Tuesday, October 23, 2007

I know a celebrity! Really....

Ok, so I found this Sunday night/Monday morning, and very excited about it, still. This is the one that was brought home with Mike's stuff.....Mike, if you're not aware, is the front, center, Marine! Oohrah!


Marine Corps Times interview with Sgt. Maj. Estrada
Posted : Tuesday May 1, 2007 16:11:26 EDT

The following is a transcript, edited for length and clarity, of Sgt. Maj. John Estrada’s interview with Marine Corps Times. He spoke to the newspaper on April 23, two days before leaving his post as sergeant major of the Marine Corps

Hardest part
[Nearly 750 Marines have been killed in combat since Estrada became the sergeant major of the Marine Corps in 2003.]
The hardest thing for me has been seeing Marines and their families when going to visit Marines in the hospital. That’s the hardest thing. They’re young, their lives have been changed forever. The whole time, I only ran into one angry Marine family.


There is a poster that we have with me here that we took.
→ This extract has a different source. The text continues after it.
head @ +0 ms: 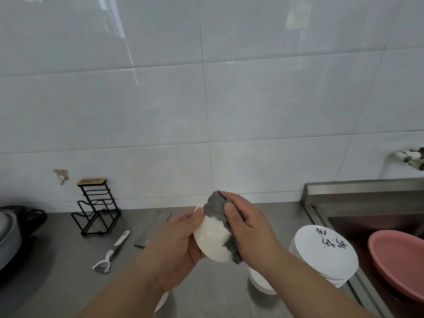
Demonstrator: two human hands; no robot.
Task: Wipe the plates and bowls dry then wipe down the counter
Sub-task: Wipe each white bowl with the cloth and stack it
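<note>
Mid-wipe on 1 white bowl (pixel 212 239), lifted clear of the counter (pixel 206 294) at centre frame and tilted with its outer wall toward the camera. Gripped from the left of the frame by the left hand (pixel 181 239), thumb hooked at the rim, fingers hidden behind. Covered on its right side by a grey cloth (pixel 216 206), pinned to the bowl by the right hand (pixel 247 228), thumb and fingers folded round the cloth.

To do this step well:
- Keep the left-hand hold firm at the rim; glazed and probably damp, so likely slippery.
- Turn the bowl bit by bit against the cloth rather than dragging the cloth alone.
- Cover the outer wall, the foot and the inside. Inside surface hidden here, so impossible to judge.
- Shift to a drier patch of cloth at any sign of streaking.

Waiting at lower right of the frame: 1 stack of white plates (pixel 325 253) beside the sink (pixel 367 203). Just left of it, partly hidden under the right forearm: another white bowl (pixel 261 283).

Set the finished bowl down apart from wet pieces. Mind the peeler (pixel 112 252) at lower left during the later counter wipe.
</note>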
Every time someone looks at that poster, I always point out the one Marine in the center. He got killed. I signed a poster and gave him a coin. He was with [3rd Battalion, 25th Marines]. He got killed. Those things like that has been the hardest. (He's talking about Mike!)
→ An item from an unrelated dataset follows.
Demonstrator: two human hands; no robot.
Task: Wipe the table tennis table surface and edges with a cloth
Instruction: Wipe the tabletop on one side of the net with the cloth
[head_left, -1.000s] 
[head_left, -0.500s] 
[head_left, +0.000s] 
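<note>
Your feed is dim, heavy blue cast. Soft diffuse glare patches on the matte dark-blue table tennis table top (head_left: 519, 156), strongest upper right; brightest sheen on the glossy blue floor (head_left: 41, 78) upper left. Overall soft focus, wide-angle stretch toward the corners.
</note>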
I will say I pain inside. I don’t show it because I know that’s why Marines joined. Not necessarily to die, they joined to go kick somebody’s butt. But I pain for them and their family every friggin’ time I read the casualty report. I pain every time because, s---, they could be my kids.


Sean Carroll. Lance corporal. I’ll remember him to the day I die. He was in a coma for a long friggin’ time. I would go to the hospital and there was no progress and it was always the same and I’d speak to his mom and dad at the foot of his bed. About the fifth week, I was at the hospital and said, “I’m not going to go downstairs because he’s still the same. I’m going to go ahead and leave.” And I walked to my car and I said, “I’m not going to do this.” I walked back in and went downstairs. I’m talking to his dad as usual at the foot of his bed and that day, he woke back out of his coma.